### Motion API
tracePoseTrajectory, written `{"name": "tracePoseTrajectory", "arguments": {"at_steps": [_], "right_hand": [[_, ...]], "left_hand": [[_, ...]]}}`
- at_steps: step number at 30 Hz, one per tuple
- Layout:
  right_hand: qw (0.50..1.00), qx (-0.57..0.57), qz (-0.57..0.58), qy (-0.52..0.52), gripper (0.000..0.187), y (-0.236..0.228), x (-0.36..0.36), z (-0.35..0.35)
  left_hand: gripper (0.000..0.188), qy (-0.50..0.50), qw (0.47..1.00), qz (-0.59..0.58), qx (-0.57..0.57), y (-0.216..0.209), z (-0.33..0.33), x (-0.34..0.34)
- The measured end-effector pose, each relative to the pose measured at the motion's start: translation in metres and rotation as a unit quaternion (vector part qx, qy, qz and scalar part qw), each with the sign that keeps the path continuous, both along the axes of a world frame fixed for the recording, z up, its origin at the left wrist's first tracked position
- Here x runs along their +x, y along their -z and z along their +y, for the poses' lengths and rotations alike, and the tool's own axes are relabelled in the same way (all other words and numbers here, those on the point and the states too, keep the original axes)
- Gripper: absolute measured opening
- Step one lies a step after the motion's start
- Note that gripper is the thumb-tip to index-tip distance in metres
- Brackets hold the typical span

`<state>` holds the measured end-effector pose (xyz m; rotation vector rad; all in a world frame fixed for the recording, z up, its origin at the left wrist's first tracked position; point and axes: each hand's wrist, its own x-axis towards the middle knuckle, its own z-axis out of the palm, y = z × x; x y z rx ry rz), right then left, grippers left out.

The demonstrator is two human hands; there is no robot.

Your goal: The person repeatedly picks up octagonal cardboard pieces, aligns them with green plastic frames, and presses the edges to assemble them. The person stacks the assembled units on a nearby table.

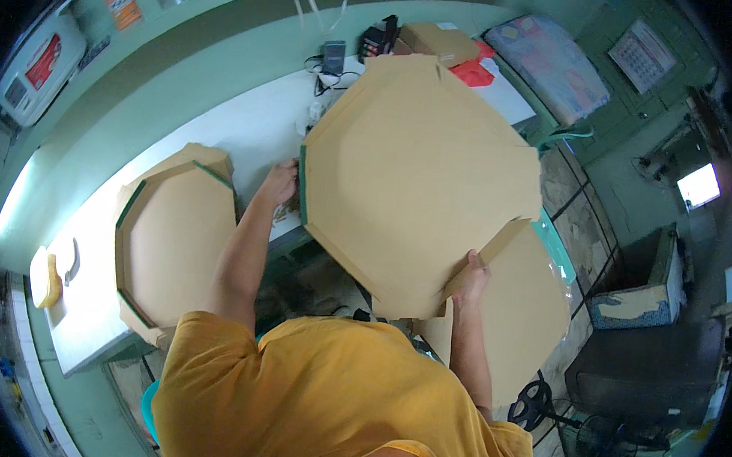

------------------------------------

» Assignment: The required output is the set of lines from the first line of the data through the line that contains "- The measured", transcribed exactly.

» Exercise result:
### Motion API
tracePoseTrajectory, written `{"name": "tracePoseTrajectory", "arguments": {"at_steps": [_], "right_hand": [[_, ...]], "left_hand": [[_, ...]]}}`
- at_steps: step number at 30 Hz, one per tuple
- Layout:
  right_hand: qw (0.50..1.00), qx (-0.57..0.57), qz (-0.57..0.58), qy (-0.52..0.52), gripper (0.000..0.187), y (-0.236..0.228), x (-0.36..0.36), z (-0.35..0.35)
  left_hand: gripper (0.000..0.188), qy (-0.50..0.50), qw (0.47..1.00), qz (-0.59..0.58), qx (-0.57..0.57), y (-0.216..0.209), z (-0.33..0.33), x (-0.34..0.34)
- The measured end-effector pose, each relative to the pose measured at the motion's start: translation in metres and rotation as a unit quaternion (vector part qx, qy, qz and scalar part qw), each with the sign that keeps the path continuous, both along the axes of a world frame fixed for the recording, z up, its origin at the left wrist's first tracked position

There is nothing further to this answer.